_WHAT IS EXPECTED:_
Look through the records below for the line with "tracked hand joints" and the line with "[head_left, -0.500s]", then return those lines and all lines between, exactly.
++++++++++++++++++++
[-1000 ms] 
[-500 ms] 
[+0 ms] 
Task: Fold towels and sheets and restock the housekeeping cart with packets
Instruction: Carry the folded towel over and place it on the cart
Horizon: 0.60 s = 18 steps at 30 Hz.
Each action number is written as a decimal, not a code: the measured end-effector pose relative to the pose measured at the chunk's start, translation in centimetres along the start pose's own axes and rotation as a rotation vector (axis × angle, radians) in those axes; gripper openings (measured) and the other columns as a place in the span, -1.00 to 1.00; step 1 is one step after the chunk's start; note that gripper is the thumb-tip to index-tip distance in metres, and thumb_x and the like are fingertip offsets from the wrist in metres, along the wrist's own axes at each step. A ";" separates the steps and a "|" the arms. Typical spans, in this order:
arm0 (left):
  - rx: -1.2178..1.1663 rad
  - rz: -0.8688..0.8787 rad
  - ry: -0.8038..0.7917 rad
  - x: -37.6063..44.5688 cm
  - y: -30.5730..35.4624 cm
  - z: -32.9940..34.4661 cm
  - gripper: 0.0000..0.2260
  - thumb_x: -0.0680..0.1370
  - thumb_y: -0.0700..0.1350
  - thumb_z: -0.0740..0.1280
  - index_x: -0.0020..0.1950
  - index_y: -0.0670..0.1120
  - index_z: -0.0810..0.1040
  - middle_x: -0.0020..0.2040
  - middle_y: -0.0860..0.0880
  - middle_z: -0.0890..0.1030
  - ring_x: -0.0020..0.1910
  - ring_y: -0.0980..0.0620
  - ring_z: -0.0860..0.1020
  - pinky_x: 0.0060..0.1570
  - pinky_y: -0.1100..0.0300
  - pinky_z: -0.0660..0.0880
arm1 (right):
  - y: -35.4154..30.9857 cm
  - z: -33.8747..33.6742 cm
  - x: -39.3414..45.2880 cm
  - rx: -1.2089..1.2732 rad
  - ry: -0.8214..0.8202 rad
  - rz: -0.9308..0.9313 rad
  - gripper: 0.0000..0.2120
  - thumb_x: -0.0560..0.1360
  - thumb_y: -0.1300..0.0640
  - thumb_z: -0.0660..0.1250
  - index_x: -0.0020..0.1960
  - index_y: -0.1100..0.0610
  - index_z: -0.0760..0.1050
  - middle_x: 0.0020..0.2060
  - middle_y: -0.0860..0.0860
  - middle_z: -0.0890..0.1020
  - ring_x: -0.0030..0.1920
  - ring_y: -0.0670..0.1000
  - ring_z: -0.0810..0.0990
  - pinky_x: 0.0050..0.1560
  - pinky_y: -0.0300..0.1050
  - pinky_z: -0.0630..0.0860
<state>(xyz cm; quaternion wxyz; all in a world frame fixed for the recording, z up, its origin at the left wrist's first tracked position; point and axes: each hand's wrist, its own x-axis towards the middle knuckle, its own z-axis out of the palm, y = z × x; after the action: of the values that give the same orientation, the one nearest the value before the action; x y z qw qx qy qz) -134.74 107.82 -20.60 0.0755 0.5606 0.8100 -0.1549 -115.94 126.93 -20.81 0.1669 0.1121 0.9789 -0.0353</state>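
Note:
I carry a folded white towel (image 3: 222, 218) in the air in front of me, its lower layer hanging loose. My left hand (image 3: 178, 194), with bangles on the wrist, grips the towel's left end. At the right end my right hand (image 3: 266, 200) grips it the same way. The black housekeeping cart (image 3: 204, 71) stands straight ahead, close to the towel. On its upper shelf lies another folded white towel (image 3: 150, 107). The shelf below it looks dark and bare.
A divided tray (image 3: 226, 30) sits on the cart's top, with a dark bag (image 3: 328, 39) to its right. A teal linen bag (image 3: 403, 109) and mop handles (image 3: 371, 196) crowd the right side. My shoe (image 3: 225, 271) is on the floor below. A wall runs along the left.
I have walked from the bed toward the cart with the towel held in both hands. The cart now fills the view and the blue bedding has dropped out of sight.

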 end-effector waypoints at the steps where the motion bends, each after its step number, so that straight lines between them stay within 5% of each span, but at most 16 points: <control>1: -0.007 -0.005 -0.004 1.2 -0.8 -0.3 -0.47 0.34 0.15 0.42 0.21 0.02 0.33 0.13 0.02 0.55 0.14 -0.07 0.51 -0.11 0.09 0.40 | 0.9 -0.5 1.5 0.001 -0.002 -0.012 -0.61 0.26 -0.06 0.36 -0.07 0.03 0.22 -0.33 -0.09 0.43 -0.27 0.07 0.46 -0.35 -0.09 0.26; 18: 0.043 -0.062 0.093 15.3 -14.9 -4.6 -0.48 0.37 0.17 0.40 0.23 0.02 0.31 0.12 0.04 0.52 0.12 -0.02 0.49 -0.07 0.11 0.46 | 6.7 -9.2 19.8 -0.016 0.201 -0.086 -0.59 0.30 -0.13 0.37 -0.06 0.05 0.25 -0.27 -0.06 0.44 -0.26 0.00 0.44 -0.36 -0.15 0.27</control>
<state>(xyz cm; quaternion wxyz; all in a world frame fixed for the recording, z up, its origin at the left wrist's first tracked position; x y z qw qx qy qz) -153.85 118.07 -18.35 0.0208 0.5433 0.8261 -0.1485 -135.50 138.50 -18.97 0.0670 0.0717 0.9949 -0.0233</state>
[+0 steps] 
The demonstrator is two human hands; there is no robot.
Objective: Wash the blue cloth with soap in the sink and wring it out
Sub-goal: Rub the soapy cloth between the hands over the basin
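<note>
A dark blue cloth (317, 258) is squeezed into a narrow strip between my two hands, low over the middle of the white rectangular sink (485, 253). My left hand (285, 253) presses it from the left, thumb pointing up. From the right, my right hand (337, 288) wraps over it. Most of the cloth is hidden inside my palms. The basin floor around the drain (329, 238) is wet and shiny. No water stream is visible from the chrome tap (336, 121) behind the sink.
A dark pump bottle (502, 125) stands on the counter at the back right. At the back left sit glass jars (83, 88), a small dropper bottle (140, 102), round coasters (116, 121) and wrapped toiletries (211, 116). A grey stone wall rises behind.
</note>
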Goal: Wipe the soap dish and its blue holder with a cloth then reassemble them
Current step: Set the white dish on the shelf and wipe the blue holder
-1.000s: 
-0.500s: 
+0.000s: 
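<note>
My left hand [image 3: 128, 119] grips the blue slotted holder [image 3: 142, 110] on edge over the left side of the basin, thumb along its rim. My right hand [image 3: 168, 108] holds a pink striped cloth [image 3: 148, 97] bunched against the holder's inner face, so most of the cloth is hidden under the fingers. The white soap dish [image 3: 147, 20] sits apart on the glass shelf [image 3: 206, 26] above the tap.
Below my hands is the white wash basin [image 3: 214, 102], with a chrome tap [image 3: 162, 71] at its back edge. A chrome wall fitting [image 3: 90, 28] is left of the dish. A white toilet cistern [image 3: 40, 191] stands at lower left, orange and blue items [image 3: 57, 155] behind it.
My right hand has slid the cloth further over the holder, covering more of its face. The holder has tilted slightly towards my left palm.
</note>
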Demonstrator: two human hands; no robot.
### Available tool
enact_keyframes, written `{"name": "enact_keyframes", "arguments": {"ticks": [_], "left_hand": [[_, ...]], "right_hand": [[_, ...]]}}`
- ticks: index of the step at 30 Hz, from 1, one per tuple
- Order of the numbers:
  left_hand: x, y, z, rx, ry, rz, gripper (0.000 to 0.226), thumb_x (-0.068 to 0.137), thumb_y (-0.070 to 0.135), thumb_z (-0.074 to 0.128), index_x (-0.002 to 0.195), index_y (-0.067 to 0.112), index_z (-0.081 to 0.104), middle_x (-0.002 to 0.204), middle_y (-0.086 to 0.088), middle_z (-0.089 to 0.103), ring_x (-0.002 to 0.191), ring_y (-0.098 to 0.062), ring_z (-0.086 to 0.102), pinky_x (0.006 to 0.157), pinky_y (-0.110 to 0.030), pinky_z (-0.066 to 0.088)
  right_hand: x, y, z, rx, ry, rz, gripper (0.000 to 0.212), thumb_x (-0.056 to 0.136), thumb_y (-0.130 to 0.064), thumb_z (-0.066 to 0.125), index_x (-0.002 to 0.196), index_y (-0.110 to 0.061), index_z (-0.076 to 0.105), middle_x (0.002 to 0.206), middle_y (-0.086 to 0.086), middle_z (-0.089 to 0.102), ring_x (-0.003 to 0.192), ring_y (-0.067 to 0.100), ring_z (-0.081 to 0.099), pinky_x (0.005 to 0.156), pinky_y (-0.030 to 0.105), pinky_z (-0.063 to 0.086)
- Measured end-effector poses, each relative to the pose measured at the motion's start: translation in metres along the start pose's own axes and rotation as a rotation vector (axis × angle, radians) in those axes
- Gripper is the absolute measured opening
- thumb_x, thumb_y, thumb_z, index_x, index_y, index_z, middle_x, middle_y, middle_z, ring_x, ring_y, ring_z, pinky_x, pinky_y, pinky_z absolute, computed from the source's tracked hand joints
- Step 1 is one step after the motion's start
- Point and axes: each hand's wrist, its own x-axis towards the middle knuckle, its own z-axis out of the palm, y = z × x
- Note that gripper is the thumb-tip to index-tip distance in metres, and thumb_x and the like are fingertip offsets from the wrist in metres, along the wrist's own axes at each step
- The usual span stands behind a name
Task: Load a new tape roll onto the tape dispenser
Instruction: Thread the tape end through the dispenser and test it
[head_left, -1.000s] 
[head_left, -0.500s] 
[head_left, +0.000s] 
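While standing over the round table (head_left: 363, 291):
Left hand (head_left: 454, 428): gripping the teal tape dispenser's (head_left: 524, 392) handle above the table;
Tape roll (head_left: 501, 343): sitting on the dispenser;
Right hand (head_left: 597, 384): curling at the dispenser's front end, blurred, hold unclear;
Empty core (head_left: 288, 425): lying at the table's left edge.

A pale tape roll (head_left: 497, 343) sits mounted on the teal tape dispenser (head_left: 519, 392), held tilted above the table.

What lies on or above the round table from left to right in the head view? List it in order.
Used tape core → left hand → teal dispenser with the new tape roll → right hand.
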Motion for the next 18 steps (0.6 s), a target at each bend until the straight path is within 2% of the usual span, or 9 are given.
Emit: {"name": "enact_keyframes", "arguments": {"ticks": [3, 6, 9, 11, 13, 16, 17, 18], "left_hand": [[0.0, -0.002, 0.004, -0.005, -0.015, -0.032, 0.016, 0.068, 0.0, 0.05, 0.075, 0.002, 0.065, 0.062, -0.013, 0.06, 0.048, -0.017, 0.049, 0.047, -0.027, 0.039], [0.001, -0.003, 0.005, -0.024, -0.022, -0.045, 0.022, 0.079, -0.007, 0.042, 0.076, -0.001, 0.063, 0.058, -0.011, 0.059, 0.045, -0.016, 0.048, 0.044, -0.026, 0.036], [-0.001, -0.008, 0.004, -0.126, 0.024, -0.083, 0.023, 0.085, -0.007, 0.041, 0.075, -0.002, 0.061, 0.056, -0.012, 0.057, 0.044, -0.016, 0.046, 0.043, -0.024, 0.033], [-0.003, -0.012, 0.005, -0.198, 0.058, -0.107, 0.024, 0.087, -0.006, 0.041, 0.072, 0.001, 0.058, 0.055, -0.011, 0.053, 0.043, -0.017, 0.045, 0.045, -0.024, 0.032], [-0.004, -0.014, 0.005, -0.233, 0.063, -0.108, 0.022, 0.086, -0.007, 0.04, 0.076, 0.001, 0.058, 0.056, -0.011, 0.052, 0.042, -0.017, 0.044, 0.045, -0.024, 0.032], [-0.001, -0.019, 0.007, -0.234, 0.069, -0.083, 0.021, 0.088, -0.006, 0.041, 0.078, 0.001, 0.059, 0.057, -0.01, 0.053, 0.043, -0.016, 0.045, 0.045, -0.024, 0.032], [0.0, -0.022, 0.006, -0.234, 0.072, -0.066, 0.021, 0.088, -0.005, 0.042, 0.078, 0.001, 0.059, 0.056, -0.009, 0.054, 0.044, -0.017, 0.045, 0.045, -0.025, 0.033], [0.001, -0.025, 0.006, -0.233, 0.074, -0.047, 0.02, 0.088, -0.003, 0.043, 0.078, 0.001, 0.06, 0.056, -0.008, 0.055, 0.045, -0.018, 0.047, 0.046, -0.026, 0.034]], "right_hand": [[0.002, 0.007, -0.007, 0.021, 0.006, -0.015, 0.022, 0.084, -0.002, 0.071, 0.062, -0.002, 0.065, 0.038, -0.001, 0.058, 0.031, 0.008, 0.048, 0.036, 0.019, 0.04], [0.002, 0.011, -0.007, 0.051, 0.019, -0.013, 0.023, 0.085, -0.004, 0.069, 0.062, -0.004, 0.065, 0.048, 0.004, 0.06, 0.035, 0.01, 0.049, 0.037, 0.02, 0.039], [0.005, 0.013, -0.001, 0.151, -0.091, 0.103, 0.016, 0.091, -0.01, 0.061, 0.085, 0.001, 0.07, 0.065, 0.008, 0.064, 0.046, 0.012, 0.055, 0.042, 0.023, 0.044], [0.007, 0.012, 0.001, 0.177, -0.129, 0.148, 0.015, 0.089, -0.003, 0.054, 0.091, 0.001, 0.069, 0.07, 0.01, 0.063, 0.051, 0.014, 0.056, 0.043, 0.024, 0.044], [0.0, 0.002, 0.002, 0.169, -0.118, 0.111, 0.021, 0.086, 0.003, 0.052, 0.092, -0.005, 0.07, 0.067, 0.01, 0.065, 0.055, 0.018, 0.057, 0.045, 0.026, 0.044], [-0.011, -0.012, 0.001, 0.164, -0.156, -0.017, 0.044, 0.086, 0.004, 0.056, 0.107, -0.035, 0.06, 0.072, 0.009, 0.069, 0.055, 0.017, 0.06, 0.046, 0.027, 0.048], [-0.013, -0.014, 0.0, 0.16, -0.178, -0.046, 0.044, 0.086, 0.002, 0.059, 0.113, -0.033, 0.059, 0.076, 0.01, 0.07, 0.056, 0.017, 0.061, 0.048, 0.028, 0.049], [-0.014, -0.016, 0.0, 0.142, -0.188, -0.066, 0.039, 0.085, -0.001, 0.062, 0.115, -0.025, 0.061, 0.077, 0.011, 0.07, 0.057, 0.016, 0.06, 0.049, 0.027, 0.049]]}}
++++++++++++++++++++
_RESULT:_
- thumb_x, thumb_y, thumb_z, index_x, index_y, index_z, middle_x, middle_y, middle_z, ring_x, ring_y, ring_z, pinky_x, pinky_y, pinky_z absolute, computed from the source's tracked hand joints
- Step 1 is one step after the motion's start
- Point and axes: each hand's wrist, its own x-axis towards the middle knuckle, its own z-axis out of the palm, y = z × x
- Note that gripper is the thumb-tip to index-tip distance in metres, and thumb_x and the like are fingertip offsets from the wrist in metres, along the wrist's own axes at each step
- The usual span stands behind a name
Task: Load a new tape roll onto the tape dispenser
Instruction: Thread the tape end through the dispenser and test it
[head_left, -1.000s] 
[head_left, -0.500s] 

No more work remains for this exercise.